Wednesday, March 11, 2015
Join Dr. Seth for this month’s Movement and Performance Series Workshop on Saturday at 12:15. This one’s all about shoulders. Show up, collect some tools and make yourself better!
Cindy (AMRAP – Rounds and Reps)
20-Minute AMRAP of:
Mary (AMRAP – Rounds and Reps)
20-Minute AMRAP of:
5 Handstand Push-ups
10 Pistols (5-L / 5-R)
Following a brutal workout, it’s not uncommon to contemplate the reasons it did not go as well as you had hoped. My back was a little tight. I have a cold. I didn’t get much sleep last night. But habitually stewing on the negative can really mess with your mentality. Eliminate excuses from your workouts by following five simple steps.
1. Be Kind to Your Body
Being healthy is the first step to pardoning those pesky excuses. Athletes need to remember that food is fuel for the body, rest days are required and binge-drinking nights are a bad idea. To eliminate excuses, you should begin by eliminating any potentially problematic variables. And adjust to the idea that when you do indulge in something less than healthy, your workout will suffer a bit and it’s not a big deal.
2. Compete With Yourself
Fixating on the whiteboard can overwhelm rationality. Each athlete has strengths and weaknesses. Everybody has good and bad days. It’s imperative to compete against yourself rather than trying to get to the top of a whiteboard each day. It’s not realistic, and it can ruin your perspective on your own performance.
3. Practice Positivity
Some positive self-talk can go a long way. Before a workout, embrace giving 100 percent (knowing that your 100 percent may derive different results on different days) and being pleased with your personal efforts. Setting goals that are out of reach or unrealistic will only lead to disappointment and a search for excuses. Challenge yourself to practice positivity and appreciate what your all-out efforts accomplished.
4. Keep Your Mouth Closed
Bad habits die hard. So if you know yourself to frequently think of excuses, you’ll need to retrain your brain. And that takes time. While you’re trying to rein in the rumblings in your head, learn to keep your mouth closed. Negative chatter is counterproductive to your personal progress, and quite frankly, it’s super annoying to everybody around you. Muting your mouth will do wonders for getting your head on track.

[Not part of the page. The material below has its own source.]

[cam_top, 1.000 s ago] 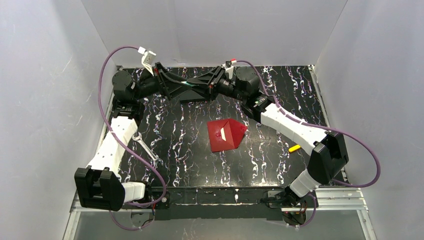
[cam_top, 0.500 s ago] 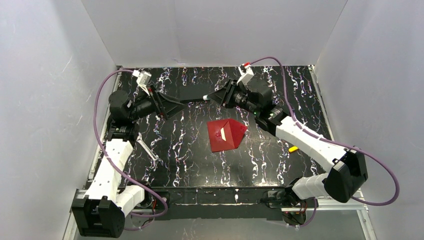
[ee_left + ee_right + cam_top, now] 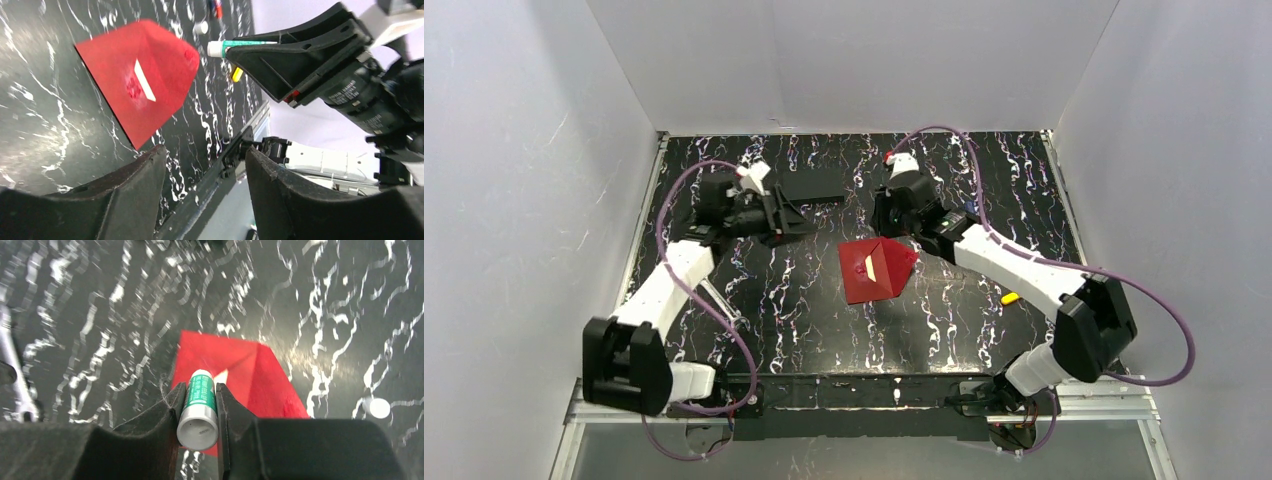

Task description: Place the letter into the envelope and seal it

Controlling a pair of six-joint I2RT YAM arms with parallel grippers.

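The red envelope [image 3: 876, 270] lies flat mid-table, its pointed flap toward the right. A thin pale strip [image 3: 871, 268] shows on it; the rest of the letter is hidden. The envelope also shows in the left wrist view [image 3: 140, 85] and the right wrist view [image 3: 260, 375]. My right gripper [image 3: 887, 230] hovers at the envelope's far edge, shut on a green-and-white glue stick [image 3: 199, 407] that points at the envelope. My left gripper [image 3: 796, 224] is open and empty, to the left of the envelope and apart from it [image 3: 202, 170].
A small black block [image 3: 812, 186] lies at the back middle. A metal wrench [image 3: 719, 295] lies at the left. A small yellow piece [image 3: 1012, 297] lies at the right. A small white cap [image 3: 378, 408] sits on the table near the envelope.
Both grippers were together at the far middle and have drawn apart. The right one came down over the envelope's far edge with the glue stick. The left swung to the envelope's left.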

5. Remember, It’s Just a Workout
I know CrossFitters tend to be a little crazy, so this might blow your mind … it’s JUST a workout. At the end of the day, who gives a sh*t how fast you did “Fran.” Don’t get me wrong, for those who use CrossFit as a full-time profession, it does matter. But for the rest of us (most of us), it’s a means of getting off our asses, staying in shape, looking good naked and challenging ourselves. So when things don’t go as planned, please remember that it’s just a workout. 1st 3 people to email us at swamprabbitcrossfit.com the 9 foundational crossfit movements get a prize. Excuses may help you feel better about a poor performance, but they change nothing. So screw the excuses. Learn to take ownership for your accomplishments and your shortfalls.